P1.58 A multi-scale analysis of the rapid intensification of Hurricane Paloma (2008)

Tuesday, 11 May 2010
Arizona Ballroom 7 (JW MArriott Starr Pass Resort)
John Kaplan, NOAA/AOML/HRD, Miami, FL; and J. Zhang, S. Aberson, M. L. Black, E. Uhlhorn, J. Dunion, A. Aksoy, and R. Rogers

From the 7th to 8th of November 2008, Hurricane Paloma rapidly intensified from a category 1 to a category 4 Hurricane to become the second strongest November Atlantic hurricane on record. During the 36 h period commencing at 06 UTC 7 November when Paloma was a minimal category 1 Hurricane with winds of 65 kt until 18 UTC 8 November when Paloma had attained category 4 strength with winds of 125 kt, NOAA's Hurricane Research Division (HRD) conducted its first ever coordinated-rapid intensification experiment (RAPX).

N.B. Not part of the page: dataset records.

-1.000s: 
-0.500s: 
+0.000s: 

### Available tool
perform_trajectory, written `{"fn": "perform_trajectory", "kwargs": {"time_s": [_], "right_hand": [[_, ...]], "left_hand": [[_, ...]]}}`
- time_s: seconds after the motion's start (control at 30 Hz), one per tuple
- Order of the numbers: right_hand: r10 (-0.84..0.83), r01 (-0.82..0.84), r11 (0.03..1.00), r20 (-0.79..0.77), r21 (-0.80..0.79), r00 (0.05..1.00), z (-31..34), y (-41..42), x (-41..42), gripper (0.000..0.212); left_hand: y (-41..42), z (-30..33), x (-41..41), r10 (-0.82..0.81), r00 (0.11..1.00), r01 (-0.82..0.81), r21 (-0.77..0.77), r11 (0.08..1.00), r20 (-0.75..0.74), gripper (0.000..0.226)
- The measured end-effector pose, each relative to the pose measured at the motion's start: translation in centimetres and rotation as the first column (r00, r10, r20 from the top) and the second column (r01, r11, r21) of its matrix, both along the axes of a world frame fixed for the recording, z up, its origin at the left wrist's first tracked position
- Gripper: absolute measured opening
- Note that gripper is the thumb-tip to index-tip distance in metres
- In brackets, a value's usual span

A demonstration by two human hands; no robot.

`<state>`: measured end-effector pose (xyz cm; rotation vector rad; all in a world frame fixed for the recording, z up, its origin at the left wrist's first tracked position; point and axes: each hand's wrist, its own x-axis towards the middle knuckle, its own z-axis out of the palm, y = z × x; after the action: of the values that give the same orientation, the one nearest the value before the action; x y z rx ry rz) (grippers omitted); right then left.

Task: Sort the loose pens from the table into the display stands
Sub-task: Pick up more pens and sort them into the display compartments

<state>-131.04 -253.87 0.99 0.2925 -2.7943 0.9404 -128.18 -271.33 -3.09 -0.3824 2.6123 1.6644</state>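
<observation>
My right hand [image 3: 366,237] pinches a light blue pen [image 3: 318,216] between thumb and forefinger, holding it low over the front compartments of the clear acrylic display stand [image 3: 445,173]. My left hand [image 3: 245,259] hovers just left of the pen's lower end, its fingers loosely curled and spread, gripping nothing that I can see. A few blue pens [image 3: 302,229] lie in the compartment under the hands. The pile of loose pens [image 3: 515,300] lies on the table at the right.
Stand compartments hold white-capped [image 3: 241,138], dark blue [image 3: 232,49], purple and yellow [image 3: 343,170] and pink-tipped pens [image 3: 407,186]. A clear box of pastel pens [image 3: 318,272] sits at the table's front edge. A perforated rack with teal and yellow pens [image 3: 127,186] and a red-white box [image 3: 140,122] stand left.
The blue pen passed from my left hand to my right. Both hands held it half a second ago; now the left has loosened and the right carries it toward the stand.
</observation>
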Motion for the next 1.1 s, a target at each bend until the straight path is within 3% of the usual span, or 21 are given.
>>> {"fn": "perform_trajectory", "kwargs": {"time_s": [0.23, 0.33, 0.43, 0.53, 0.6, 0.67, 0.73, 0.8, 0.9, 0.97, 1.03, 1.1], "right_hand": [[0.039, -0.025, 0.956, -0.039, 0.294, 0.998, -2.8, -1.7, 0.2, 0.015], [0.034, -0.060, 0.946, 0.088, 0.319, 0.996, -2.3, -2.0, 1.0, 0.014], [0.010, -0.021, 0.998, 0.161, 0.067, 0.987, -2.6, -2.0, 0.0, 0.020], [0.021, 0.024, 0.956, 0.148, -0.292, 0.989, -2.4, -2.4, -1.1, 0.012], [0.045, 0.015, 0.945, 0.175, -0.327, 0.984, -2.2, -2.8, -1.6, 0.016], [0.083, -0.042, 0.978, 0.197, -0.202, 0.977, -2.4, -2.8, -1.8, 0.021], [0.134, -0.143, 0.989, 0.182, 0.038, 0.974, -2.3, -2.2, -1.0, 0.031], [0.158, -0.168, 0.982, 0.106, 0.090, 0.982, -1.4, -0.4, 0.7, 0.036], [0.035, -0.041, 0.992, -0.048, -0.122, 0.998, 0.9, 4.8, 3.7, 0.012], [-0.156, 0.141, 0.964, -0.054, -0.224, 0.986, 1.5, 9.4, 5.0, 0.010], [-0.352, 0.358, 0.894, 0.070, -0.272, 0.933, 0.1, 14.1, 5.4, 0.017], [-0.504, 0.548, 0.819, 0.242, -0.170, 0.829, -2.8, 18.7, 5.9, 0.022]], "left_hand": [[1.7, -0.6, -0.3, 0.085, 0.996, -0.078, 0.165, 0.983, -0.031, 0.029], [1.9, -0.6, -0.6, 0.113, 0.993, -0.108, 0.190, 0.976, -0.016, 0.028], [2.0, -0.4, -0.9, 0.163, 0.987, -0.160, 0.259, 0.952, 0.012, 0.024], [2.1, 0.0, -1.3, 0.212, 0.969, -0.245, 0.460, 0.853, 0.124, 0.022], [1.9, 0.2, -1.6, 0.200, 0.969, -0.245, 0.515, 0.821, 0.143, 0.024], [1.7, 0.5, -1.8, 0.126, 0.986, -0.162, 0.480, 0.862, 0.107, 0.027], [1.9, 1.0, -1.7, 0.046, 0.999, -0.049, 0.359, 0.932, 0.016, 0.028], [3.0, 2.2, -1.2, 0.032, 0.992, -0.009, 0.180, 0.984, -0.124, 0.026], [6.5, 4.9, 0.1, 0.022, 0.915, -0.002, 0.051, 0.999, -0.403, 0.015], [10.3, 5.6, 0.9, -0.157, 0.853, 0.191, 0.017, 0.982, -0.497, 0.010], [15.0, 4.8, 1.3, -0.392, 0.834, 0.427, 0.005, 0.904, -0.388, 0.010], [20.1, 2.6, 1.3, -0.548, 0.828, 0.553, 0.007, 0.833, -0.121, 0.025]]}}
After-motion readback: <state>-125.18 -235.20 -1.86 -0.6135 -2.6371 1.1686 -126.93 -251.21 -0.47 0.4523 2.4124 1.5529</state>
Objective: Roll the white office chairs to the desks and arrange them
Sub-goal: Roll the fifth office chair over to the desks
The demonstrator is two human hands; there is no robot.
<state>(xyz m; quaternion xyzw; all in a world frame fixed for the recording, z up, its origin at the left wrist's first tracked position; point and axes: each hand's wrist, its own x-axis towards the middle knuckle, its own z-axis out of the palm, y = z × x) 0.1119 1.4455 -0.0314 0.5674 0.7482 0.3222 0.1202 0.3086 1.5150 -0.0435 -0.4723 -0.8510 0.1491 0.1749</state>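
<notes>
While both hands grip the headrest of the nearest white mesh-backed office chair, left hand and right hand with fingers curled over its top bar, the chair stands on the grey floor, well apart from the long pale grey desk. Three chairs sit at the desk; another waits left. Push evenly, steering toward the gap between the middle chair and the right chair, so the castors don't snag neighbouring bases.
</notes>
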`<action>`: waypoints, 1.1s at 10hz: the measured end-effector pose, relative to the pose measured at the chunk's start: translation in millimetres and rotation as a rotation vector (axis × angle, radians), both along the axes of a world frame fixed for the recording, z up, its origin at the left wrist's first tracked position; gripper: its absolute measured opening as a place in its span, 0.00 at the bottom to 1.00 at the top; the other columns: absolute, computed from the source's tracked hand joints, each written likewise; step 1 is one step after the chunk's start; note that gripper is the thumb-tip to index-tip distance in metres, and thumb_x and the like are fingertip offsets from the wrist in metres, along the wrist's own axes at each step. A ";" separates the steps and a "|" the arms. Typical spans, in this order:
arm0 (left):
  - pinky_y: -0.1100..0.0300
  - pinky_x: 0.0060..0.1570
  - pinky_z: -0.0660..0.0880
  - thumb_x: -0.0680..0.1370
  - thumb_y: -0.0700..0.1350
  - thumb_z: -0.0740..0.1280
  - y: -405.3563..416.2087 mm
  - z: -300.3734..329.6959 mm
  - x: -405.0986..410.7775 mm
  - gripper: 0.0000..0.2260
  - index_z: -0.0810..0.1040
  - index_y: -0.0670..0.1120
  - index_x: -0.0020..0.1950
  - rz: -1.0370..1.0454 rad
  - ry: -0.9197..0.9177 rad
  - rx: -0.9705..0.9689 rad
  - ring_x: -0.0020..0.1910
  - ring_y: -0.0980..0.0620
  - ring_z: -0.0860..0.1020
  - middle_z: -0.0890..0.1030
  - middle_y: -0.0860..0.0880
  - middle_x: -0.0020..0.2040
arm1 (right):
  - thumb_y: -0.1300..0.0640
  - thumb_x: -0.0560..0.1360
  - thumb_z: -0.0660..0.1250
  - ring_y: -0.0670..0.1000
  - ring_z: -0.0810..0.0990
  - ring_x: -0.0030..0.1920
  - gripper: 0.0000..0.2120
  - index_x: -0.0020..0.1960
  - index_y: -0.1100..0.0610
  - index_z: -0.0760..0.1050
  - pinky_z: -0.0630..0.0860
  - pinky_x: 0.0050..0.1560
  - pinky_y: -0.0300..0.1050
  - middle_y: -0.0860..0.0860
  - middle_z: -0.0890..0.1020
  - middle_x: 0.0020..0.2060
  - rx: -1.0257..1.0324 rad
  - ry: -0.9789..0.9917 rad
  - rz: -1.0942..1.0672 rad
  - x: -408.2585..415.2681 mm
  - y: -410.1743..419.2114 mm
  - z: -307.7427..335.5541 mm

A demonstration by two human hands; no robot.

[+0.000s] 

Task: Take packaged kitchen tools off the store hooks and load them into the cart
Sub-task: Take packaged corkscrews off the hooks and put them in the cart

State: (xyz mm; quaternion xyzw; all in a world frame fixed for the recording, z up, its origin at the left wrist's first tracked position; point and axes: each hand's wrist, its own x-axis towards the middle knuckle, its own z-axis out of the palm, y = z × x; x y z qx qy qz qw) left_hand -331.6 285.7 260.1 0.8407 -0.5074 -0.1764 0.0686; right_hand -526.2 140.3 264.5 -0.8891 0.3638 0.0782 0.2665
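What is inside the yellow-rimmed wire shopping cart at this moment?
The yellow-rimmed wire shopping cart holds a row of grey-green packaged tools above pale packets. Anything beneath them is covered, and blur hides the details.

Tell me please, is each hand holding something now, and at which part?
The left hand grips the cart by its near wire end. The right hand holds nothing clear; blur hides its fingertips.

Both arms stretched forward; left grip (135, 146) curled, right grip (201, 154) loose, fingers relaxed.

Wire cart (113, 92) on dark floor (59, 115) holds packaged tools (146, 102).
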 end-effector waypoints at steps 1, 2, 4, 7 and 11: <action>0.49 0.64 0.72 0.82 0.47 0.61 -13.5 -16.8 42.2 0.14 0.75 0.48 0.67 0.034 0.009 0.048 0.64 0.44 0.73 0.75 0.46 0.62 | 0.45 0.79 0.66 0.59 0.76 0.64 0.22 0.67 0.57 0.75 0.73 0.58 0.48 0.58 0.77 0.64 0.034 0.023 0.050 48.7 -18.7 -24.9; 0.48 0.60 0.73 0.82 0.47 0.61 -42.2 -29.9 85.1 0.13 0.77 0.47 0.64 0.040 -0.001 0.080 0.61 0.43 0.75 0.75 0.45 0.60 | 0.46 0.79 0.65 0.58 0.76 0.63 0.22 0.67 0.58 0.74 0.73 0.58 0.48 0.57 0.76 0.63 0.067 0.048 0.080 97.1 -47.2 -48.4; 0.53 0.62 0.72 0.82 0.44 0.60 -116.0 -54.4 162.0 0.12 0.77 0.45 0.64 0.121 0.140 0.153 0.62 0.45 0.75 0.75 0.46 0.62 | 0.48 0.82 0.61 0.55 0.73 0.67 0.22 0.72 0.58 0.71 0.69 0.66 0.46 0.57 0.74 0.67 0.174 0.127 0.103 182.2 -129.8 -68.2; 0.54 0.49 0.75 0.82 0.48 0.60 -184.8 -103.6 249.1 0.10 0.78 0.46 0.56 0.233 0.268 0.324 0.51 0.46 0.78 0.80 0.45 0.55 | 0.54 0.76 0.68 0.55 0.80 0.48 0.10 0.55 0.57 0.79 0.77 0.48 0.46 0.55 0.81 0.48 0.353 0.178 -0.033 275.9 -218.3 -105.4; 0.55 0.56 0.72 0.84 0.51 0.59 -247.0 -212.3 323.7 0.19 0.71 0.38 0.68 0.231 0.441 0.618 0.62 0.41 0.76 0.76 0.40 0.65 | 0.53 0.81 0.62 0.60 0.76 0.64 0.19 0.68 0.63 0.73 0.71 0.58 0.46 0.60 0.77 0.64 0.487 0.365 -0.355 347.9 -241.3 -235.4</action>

During the course of this experiment, NOAA P-3 aircraft collected Doppler data and released AXBTs to examine the atmospheric and upper-ocean structure in the inner-core, while both NOAA P-3 and G-IV aircraft deployed GPS dropsondes to sample the thermodynamic and kinematic conditions that were present in the inner-core and surrounding large-scale environment. In this poster, the unique dataset described above will be used both to document the evolution of the inner-core, large-scale, and upper-ocean during Paloma's RI, and to compare that observed evolution to that which was predicted by 3-D numerical models for the same time period.